UNCENSORED — No Filtered Responses

This is the AEON-7/Gemma-4-26B-A4B-it-Uncensored-NVFP4 model. It’s completely uncensored — no alignment filtering, no refusals, no “I cannot help with that” walls. It responds directly and honestly without the typical guardrails. This is genuinely refreshing if you’re tired of models that over-refuse or give sanitized answers.

BLAZING FAST with OpenClaw

When paired with OpenClaw, this setup feels incredibly responsive:

  • Responses stream in smoothly without lag
  • Long outputs finish quickly
  • The typing experience is fluid and satisfying

It doesn’t feel like you’re waiting for a model — it feels like a tool that keeps up with you.
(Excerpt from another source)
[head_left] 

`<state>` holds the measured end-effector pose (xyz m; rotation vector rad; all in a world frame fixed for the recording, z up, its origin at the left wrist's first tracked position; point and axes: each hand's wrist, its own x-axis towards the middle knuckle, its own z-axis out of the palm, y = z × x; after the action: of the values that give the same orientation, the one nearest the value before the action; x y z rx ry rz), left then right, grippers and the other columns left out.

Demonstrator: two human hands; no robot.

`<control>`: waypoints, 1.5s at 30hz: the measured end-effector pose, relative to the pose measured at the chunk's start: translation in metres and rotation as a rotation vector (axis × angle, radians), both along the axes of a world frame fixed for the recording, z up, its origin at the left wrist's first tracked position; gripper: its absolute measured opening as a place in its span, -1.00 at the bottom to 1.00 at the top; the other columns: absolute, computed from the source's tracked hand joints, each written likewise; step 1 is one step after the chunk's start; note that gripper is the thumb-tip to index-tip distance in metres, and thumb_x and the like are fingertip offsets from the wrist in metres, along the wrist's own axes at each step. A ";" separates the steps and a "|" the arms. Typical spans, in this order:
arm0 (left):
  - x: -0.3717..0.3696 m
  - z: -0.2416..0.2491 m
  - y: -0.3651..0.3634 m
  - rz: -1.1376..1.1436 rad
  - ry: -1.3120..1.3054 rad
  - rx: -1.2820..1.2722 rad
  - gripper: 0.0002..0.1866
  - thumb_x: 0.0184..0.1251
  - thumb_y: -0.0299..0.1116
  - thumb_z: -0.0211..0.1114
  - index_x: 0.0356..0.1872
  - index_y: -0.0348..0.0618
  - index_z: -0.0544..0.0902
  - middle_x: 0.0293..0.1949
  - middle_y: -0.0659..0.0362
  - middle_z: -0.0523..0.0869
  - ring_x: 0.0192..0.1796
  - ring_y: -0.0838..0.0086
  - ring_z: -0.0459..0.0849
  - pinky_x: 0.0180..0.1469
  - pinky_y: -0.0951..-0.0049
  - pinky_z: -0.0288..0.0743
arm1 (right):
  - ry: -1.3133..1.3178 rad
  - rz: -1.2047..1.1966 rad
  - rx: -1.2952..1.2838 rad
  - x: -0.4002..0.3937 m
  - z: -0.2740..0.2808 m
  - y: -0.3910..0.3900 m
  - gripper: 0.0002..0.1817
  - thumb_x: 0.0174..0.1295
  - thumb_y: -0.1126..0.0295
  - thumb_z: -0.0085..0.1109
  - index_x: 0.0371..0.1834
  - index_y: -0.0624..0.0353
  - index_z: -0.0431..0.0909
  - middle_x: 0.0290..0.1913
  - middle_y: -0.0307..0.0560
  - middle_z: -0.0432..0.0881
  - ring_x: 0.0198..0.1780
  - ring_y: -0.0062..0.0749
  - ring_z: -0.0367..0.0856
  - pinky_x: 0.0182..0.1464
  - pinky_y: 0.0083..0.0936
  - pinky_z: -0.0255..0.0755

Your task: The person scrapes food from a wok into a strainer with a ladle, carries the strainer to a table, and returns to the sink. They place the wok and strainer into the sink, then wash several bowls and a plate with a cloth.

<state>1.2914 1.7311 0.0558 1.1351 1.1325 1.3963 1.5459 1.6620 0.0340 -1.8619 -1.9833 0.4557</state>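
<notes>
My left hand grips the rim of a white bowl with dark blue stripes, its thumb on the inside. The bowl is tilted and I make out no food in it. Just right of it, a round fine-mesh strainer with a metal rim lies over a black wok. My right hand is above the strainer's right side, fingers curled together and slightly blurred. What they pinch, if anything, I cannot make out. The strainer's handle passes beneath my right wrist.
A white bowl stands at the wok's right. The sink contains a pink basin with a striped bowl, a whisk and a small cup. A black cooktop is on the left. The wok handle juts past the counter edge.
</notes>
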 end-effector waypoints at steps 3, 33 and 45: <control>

Very good feeling overall!

Performance Comparison

Tested on DGX Spark with max_tokens=200, warmup excluded:

Setup Model Speed Memory
This Setup Gemma-4-26B Uncensored NVFP4 (MoE) 45.26 tok/s ~16.3 GB
vLLM LilaRest 31B Gemma-4-31B NVFP4 (Dense) 9.16 tok/s ~18.5 GB
Ollama gemma4:31b (Dense) 8.05 tok/s ~19 GB

Quick Start

git clone https://github.com/ZengboJamesWang/dgx-spark-vllm-gemma4-26b-uncensored.git
cd dgx-spark-vllm-gemma4-26b-uncensored
bash scripts/start.sh
bash scripts/benchmark.sh

Happy (uncensored) inferencing! 🚀

2 Likes

Does not even run as configured, do not waste you time.

Please let me know what is the error, it works well on my DGX.

I can confirm this. I use this as a “smaller” agentic modell with vision capabilities. Works like a charm with 48.78 t/s. I am using this with eugr’s community spark-vllm more or less out of the box. Just take the recipe and change the model name (and adjust vram consumption e.g. 0.3 with 132K context size).